Tuesday, November 9, 2010

Matlab - 01


Working with Videos in MATLAB


MATLAB supports only "raw" (uncompressed) avi files on Linux and only some Indeo and Cinepack compressed versions on Windows. But mostly we get videos in MPEG. So we need to convert to raw or any supported format. For this, FFmpeg can be used.
AVI means Audio Video Interleave and is only a container format. AVI does not mean raw video. It is possible to have mpeg or many other compressed avi files. MATLAB cannot read such a compressed avi files. (See http://en.wikipedia.org/wiki/Audio_Video_Interleave).

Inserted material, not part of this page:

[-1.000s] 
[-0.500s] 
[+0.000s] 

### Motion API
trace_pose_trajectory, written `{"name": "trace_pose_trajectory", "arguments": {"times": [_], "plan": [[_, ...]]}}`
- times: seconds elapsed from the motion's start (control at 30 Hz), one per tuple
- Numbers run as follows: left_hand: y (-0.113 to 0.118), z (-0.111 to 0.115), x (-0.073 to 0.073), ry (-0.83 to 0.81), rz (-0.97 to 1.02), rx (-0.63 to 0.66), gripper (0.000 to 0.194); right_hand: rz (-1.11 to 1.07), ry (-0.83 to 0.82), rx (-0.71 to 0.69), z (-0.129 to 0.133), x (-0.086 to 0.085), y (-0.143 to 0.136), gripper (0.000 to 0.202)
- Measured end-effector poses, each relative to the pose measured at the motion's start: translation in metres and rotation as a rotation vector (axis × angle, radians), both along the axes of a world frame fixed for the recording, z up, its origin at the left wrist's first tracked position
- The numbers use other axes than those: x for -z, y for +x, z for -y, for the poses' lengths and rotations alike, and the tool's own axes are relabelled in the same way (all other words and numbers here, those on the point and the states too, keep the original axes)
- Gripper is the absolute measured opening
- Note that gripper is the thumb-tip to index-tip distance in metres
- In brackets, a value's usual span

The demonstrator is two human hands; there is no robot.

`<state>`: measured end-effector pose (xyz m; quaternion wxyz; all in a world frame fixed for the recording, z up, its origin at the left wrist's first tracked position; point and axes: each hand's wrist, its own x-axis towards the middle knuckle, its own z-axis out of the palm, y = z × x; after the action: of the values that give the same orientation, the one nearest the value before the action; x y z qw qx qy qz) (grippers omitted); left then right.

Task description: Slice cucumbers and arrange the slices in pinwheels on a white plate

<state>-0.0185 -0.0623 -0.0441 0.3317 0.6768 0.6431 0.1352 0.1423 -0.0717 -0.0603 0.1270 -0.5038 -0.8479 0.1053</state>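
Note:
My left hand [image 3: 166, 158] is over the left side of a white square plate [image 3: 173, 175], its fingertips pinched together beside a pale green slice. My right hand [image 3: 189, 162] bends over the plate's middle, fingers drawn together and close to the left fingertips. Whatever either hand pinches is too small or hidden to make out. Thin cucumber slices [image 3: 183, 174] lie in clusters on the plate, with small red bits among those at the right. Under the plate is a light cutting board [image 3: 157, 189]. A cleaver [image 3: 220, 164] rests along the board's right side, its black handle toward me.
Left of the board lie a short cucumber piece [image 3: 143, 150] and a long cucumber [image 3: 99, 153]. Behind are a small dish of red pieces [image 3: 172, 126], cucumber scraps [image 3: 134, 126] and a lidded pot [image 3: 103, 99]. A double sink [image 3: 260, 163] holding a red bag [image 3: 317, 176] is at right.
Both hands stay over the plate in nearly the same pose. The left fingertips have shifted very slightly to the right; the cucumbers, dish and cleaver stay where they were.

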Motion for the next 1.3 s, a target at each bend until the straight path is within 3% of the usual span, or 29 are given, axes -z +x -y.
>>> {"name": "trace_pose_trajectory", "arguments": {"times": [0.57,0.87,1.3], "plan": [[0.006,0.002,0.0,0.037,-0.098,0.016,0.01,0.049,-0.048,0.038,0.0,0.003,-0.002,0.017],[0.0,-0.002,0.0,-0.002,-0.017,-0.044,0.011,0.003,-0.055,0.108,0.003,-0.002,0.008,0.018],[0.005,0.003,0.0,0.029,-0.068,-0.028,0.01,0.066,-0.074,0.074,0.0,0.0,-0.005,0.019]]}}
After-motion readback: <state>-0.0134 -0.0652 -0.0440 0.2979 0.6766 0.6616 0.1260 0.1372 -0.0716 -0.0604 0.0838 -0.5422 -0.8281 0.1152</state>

1. Section: If we have raw video (or supported format)
If we have raw video, then handling in MATLAB is quite easy. We need to use functions mmreader, read, movie, mmfileinfo, frame2im, im2frame, aviread, avifile, aviinfo, addframe (avifile), close (avifile), movie2avi functions. Following code reads and plays back a given video. For further details and other functions see MATLAB help.


%Reads and plays back the movie file xylophone.mpg.
xyloObj = mmreader('xylophone.mpg');
nFrames = xyloObj.NumberOfFrames;
vidHeight = xyloObj.Height;
vidWidth = xyloObj.Width;

% Preallocate movie structure.
mov(1:nFrames) = struct('cdata', zeros(vidHeight, vidWidth, 3, 'uint8'),
'colormap', []);

% Read one frame at a time.
for k = 1 : nFrames
mov(k).cdata = read(xyloObj, k);
end

% Size a figure based on the video's width and height.
hf = figure;
set(hf, 'position', [150 150 vidWidth vidHeight])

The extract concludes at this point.